Ces souvenirs lui reviennent, par vagues. Sa mère, Louise. Son amie, sa soeur de coeur, Lila. L’oncle Henri. Jean. Suzanne. Tant de fantômes de son passé qu’il lui faut à présent affronter, mettant un terme à sa fuite en avant. Il parait rapidement assez évident qu’il s’est passé quelque chose en lien avec Lila, quelque chose que Billie se reproche et qu’elle est incapable d’affronter, rongée par la culpabilité. Mais, alors que le lecteur est absorbé par ce mystère qui ne peut manquer de se dévoiler, le roman prend tout à coup un souffle inattendu. En se plongeant dans les secrets de sa mère, elle va s’apercevoir que son histoire n’est que l’un des fils d’une toile bien plus large, qui englobe trois générations de femmes : Adèle, Louise et enfin Billie, qui n’est que l’héritière d’un inconscient familial bien trop présent.

« La colline est un coeur qui bat. L’eau s’en extrait en pulsations régulières. Les corps se balancent au rythme de la rivière qui se déverse puissamment. Le sang dans la rivière est une trainée rosâtre emportée par les courants. »

Ce roman est, d’après le bien-nommé dernier chapitre, une « valse à trois temps ». Une valse avec le cours de la rivière qui n’en finit pas d’enfouir les secrets. Une valse avec le cours des souvenirs. Une valse avec des fantômes bien trop vivaces. Une valse entre la guerre et ses traumatismes, les robes vichy et les premières amours, et l’amitié croix de bois croix de fer. Tout a un sens, et tout est lié. J’ai refermé le coeur battant ce roman subtil sur le poids de la mémoire, de la culpabilité, et des secrets de famille, brossant trois magnifiques portraits de femmes. Adèle la pieuse, cherchant farouchement à protéger son enfant ; Louise la flamboyante, et pourtant si fragile ; et Billie, résolue et tellement émouvante. Sont-elles si différentes, ces trois femmes chez qui l’amour submerge tout ? L’histoire semble se répéter, tel un cycle infernal les enfermant dans une destinée qu’elles sentent glisser entre leurs doigts. Il faudra à Billie le courage de nager à contre-courant pour tenter de se libérer d’un héritage familial bien trop lourd à porter.
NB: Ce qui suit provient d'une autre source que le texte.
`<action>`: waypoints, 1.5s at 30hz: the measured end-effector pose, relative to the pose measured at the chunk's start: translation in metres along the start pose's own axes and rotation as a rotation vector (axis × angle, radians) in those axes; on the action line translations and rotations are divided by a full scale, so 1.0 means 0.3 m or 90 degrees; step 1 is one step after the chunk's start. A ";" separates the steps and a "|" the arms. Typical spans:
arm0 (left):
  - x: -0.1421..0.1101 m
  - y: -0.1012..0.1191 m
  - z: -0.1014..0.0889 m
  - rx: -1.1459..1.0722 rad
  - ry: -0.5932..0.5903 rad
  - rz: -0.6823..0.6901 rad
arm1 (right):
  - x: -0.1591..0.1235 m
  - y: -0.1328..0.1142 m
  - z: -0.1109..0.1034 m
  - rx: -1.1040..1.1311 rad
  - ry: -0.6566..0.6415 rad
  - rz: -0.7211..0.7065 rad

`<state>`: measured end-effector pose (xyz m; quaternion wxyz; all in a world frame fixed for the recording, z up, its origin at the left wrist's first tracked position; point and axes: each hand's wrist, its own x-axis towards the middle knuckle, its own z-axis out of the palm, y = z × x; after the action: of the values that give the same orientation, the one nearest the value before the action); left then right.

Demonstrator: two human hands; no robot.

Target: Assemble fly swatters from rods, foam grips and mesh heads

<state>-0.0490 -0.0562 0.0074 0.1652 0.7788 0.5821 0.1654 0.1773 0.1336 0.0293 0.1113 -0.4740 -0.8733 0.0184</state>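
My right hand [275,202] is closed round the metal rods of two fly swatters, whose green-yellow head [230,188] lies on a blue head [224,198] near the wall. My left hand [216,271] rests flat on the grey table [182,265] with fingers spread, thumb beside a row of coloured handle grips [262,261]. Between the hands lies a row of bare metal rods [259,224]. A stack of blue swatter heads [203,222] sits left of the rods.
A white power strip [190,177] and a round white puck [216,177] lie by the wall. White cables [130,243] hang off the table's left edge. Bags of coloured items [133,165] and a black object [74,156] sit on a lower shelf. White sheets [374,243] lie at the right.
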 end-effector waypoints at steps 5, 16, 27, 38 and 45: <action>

Ma note 5 out of 5 stars (5 / 5)

4 commentaires sur “Les heures solaires – Caroline Caugant

  1. Je me délecte toujours de tes critiques où chaque mot est juste et bien pesé.
    Cette photo est magnifique: le bleu des billes chinoises va à ravir avec la couverture.
    Tu m’as donné particulièrement envie de lire ce livre car il fait appel à ce que je traverse en ce moment: ma maman est partie fin novembre….se souvenir, avancer, la fuite….lire, c’est aussi rencontrer un roman à un moment précis dans sa vie. Il faut trouver le bon roman à lire au bon moment au risque que l’alchimie n’opère pas.
    Merci pour cette découverte!

    1. Merci beaucoup pour tes mots, et toutes mes pensées vont vers toi, c’est vraiment une épreuve terrible. C’est un beau roman, qui te parlera peut-être, sur la transmission et la famille.